**What this task involves**
Every line from the first one in the data below through the line holding "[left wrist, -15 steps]" is to be written out exactly, with the pictures omitted.

Items from a dataset
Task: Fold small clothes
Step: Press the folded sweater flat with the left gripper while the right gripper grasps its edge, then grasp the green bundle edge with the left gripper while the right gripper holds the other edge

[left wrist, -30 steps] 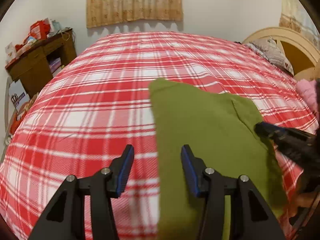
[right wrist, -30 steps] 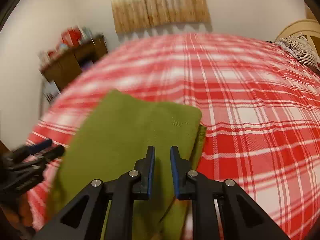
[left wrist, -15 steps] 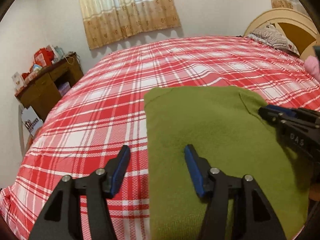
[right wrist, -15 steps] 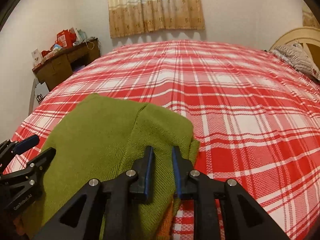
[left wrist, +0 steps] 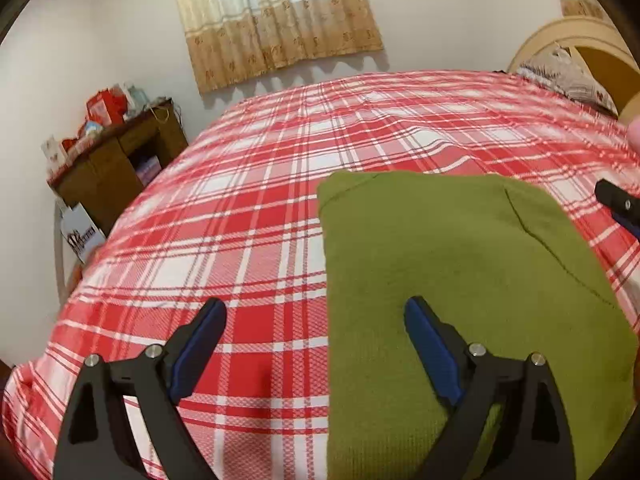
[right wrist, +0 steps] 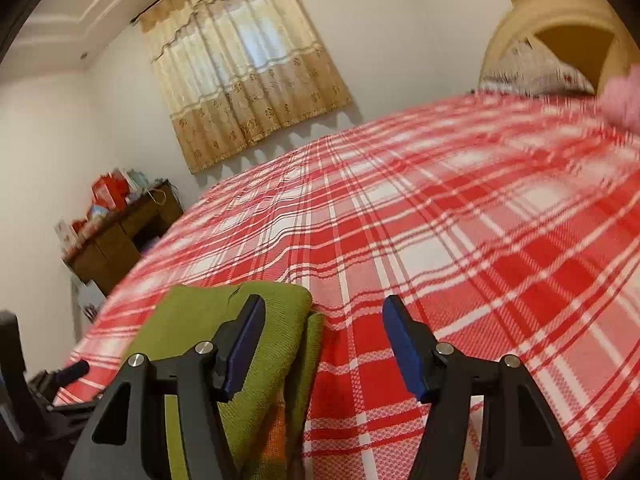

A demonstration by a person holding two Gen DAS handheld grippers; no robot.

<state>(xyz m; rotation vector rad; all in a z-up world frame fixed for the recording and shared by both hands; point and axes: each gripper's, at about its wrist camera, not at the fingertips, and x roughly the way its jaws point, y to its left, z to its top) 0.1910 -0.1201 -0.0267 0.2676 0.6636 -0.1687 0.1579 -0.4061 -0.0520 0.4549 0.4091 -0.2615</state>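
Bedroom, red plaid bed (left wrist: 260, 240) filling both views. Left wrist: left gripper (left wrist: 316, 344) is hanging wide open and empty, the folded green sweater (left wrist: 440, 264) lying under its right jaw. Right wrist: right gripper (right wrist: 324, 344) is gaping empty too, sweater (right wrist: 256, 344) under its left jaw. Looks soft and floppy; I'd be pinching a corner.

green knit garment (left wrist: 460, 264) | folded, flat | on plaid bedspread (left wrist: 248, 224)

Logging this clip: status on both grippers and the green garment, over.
Left gripper open, empty, over the garment's left edge. Right gripper open, empty. Green garment folded, flat on the plaid bedspread. Nothing in the way.
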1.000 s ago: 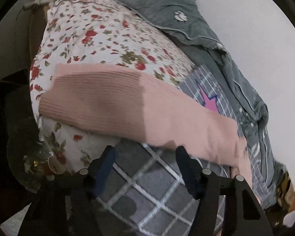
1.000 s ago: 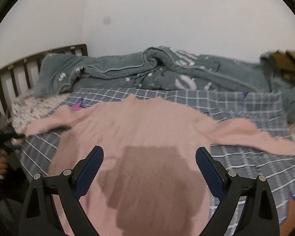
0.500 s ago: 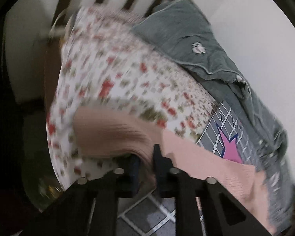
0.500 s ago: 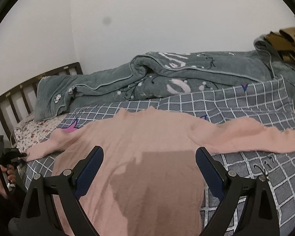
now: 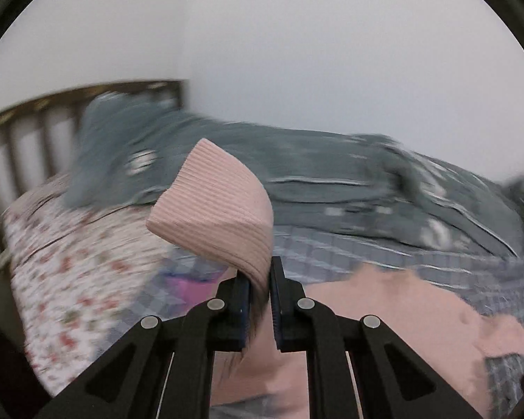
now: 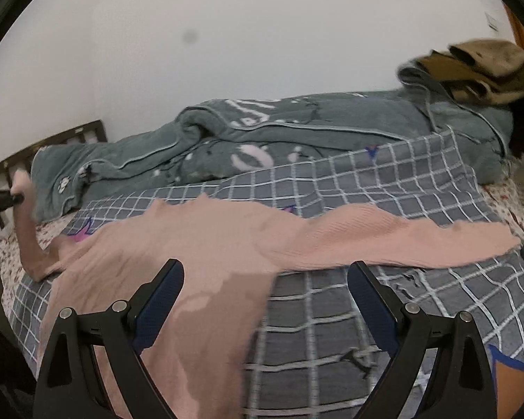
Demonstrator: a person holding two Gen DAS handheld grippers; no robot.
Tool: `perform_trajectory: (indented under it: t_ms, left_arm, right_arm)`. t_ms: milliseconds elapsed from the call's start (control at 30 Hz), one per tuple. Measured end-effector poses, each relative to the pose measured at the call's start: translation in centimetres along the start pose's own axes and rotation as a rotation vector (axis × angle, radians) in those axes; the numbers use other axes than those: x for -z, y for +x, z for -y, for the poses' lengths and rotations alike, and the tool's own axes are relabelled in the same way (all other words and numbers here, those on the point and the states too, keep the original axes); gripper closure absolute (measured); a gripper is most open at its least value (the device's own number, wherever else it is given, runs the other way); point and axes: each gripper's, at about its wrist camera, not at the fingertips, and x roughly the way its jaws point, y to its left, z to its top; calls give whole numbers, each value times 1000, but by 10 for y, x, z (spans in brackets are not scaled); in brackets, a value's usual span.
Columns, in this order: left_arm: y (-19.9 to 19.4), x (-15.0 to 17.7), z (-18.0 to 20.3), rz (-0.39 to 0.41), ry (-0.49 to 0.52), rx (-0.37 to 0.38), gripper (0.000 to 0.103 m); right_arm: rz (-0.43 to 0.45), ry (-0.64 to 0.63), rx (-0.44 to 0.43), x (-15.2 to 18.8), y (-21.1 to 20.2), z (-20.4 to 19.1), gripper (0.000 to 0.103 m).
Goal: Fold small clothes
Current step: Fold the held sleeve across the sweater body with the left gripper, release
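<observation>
— So, which step are you in the middle of?

— I am judging it to be the first sleeve fold. Starting at the left: my left gripper [image 5: 260,296] is pinching the ribbed cuff of the left sleeve [image 5: 216,209], its jaws nearly together with the knit between them, and the cuff is standing up and curling over above the fingers. In the right wrist view that sleeve is rising off the bed at the far left edge while the rest is lying flat.

— And where is the garment lying?

— The pink sweater [image 6: 178,244] is lying spread on the grey checked sheet [image 6: 384,188], body in the near left and middle, neckline toward the far side. The grey-green quilt [image 6: 297,129] is lying bunched along the wall behind it, and the floral sheet [image 5: 80,262] is showing at the left by the headboard [image 5: 24,129].

— What is your other hand doing?

— My right gripper [image 6: 265,303] is hanging above the near hem with its jaws spread wide, gripping nothing. Further right, the right sleeve [image 6: 419,244] is lying stretched out flat across the sheet, not yet folded.

— What is the next move asking of you?

— I am thinking the left needs to carry the cuff rightward over the body and lay it down flat before letting go. The knit is looking soft and limp, so it may be bunching if I let go too high. After that, the right sleeve is waiting for my right gripper.
</observation>
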Motion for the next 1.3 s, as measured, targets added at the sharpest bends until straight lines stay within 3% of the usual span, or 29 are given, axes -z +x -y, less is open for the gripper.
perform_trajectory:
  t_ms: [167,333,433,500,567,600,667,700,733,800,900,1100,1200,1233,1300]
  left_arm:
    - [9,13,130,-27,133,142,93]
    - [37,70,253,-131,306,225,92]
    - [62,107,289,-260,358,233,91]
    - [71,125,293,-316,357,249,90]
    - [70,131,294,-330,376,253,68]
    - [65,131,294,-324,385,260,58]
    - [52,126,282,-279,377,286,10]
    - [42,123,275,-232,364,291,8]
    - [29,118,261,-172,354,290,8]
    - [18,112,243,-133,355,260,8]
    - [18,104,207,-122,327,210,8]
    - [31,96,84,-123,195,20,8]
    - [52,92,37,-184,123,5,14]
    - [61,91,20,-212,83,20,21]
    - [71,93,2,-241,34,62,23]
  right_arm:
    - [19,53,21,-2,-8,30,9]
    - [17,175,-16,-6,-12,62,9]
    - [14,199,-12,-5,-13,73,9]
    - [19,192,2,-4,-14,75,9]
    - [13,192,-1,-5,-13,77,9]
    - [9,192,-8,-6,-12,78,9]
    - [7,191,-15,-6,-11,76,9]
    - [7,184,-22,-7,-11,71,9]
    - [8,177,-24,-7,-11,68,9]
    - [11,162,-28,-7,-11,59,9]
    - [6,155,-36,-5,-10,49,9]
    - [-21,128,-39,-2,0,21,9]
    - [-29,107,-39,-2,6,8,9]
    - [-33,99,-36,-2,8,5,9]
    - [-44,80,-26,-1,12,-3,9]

**Reply**
Task: Fold small clothes
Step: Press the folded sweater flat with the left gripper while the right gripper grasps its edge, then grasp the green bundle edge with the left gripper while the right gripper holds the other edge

[left wrist, -30 steps] 
[right wrist, -30 steps] 
[left wrist, -15 steps] 

The work is done, and the output is complete.